Kata “syahida” di sini memang bermakna “menyaksikan”, akan tetapi tidak mengharuskan “menyaksikan” dengan penglihatan mata seperti halnya menyaksikan sebuah peristiwa. Melainkan lebih cenderung bermakna “mengetahui”.
Seperti yang tampak jelas dalam dua kalimat syahadat:
أشهد أن لا إله إلاّ الله وأشهد أنّ محمد رسول الله
Yang bermakna “Aku bersaksi tiada Tuhan (yang pantas disembah) kecuali Allah, dan aku bersaksi bahwa Nabi Muhammad adalah utusan Allah”.
Sehingga sebuah persaksian dalam hal ini tidak mengharuskan seseorang yang bersyahadat menyaksikan secara langsung Allah dan Nabi Muhammad –shallallahu ‘alayhi wa sallam-.
Akan tetapi seseorang yang bersyahadat adalah yang mengetahui dan meyakini bahwa hanya Allah-lah satu-satunya Tuhan yang pantas disembah dan Nabi Muhammad adalah utusan-Nya.

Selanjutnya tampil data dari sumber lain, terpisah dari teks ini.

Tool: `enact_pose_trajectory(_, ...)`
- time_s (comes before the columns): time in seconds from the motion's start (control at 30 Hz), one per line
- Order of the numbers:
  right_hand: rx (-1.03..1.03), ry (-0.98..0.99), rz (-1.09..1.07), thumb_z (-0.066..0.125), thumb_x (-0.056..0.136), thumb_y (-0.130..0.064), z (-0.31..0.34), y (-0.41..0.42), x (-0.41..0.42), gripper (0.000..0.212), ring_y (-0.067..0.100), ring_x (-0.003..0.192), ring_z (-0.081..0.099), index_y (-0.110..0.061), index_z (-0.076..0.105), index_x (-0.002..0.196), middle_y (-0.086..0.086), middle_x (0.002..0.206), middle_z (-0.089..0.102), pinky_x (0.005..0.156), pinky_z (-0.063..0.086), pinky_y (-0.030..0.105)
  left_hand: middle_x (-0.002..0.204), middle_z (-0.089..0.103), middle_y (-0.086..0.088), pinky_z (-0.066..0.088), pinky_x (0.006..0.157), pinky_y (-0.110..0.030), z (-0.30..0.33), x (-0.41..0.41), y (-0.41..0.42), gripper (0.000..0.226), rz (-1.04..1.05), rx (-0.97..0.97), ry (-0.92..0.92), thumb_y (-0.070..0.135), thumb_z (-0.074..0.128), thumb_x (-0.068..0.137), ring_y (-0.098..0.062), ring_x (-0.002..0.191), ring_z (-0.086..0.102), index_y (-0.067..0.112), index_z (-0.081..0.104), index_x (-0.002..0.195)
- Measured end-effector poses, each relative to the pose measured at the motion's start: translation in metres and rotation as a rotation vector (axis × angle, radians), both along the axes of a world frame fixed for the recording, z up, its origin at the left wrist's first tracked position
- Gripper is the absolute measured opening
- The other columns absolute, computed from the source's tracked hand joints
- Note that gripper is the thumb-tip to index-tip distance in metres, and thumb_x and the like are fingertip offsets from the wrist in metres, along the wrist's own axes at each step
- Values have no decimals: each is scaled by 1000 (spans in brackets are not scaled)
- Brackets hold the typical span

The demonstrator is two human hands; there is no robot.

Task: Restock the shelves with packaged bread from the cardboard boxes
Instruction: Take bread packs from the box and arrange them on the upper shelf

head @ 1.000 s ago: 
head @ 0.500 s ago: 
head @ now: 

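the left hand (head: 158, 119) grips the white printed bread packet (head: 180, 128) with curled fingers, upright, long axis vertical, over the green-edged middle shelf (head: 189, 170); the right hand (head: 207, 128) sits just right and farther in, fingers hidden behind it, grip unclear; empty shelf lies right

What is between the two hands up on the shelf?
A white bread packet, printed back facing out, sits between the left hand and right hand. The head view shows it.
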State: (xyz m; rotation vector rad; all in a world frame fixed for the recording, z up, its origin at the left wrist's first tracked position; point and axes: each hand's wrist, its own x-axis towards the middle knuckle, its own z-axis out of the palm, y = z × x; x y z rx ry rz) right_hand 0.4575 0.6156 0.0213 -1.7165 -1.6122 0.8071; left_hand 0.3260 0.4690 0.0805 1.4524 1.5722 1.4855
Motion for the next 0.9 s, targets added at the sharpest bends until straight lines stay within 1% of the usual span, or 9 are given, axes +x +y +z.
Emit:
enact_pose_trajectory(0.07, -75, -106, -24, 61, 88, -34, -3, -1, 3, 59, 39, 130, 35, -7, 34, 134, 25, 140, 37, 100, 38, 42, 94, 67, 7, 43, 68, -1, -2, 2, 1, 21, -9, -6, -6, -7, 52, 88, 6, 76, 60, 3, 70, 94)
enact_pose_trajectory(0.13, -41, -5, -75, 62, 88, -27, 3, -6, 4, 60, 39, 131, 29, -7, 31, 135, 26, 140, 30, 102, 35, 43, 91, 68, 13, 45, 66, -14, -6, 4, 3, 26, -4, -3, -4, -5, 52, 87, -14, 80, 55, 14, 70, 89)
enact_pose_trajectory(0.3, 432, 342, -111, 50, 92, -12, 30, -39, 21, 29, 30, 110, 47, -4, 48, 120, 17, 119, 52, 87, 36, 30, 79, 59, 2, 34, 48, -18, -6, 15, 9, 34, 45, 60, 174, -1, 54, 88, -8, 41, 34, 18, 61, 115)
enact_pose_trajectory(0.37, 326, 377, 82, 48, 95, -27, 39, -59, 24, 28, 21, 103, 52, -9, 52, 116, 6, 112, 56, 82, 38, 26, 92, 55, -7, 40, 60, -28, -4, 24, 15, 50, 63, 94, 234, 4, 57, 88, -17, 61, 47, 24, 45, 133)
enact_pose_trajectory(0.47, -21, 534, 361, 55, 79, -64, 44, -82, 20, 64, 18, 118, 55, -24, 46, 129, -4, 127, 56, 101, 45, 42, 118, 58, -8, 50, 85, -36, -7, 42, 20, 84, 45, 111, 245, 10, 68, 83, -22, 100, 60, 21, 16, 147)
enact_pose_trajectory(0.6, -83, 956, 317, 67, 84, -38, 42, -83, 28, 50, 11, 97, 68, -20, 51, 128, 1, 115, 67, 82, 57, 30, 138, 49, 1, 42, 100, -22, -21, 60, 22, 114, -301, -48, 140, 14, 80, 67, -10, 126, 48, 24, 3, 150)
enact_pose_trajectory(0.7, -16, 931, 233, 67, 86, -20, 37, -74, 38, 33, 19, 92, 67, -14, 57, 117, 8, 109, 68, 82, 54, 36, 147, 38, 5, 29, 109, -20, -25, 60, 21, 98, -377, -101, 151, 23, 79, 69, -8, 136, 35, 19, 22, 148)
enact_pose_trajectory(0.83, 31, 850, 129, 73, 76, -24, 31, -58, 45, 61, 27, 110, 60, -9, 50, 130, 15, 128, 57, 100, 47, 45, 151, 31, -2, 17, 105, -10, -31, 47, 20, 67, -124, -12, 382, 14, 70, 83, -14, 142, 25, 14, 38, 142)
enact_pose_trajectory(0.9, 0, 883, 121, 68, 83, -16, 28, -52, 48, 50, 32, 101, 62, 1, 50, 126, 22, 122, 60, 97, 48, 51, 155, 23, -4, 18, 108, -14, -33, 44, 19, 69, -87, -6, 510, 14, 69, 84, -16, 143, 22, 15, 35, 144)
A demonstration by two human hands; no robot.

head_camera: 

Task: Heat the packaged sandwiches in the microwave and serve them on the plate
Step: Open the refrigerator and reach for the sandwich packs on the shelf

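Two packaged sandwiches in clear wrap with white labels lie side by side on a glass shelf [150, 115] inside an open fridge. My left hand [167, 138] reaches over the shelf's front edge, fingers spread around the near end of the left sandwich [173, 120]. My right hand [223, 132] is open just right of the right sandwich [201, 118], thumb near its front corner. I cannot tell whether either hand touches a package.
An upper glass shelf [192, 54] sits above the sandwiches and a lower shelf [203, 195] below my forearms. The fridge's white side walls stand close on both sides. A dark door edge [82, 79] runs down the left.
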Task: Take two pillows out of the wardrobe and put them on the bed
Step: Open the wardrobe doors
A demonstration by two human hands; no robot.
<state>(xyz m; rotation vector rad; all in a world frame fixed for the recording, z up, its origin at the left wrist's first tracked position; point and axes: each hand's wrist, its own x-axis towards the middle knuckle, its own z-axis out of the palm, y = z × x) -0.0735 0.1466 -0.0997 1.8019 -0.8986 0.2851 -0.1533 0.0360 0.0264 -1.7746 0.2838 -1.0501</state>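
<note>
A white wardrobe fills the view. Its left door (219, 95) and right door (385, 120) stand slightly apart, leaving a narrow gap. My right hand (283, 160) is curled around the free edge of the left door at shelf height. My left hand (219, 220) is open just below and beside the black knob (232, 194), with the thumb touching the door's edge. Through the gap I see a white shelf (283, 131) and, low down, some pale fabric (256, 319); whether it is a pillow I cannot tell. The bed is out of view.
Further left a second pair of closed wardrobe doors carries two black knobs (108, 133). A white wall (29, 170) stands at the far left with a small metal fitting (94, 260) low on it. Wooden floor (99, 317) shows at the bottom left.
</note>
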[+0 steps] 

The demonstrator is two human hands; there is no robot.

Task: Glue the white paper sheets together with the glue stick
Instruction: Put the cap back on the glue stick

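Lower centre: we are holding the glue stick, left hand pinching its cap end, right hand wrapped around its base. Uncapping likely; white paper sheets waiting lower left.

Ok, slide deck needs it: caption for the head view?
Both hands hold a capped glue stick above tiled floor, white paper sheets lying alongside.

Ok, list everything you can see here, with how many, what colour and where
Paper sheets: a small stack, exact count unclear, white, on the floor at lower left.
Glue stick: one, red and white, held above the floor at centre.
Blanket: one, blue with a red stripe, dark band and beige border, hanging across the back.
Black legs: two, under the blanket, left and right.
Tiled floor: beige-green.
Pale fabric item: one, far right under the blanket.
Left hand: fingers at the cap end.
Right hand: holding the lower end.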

Adapun kata ru’yat (رؤية) atau rukyat secara asal bahasa memiliki makna “melihat, baik dengan mata atau dengan ilmu”, seperti yang dijelaskan dalam Kamus al-Munjid atau “melihat dengan menggunakan mata atau hati” seperti yang dijelaskan dalam Kamus ar-Raid dan al-Qamus al-Muhith.
Bahkan dalam al-Munjid disebutkan bahwa Kata ru’yat ini tidak banyak dimaknai sebagai “melihat” kecuali hanya terkadang saja, dan lebih banyak digunakan dalam arti “mengetahui”.
Dapat disimpulkan, kata “ru’yat” adalah bahasa Arab untuk “melihat” dalam makna yang luas.
Itu tampak dalam beberapa ayat Al-Qur’an seperti ayat keempat dari Surat Yusuf:
“…إني رأيت أحد عشر كوكبا والشمس والقمر رأيتهم لي ساجدين…”
Yang artinya, “….Sesungguhnya aku melihat sebelas bintang dan matahari serta rembulan, aku melihat mereka semua bersujud padaku…”.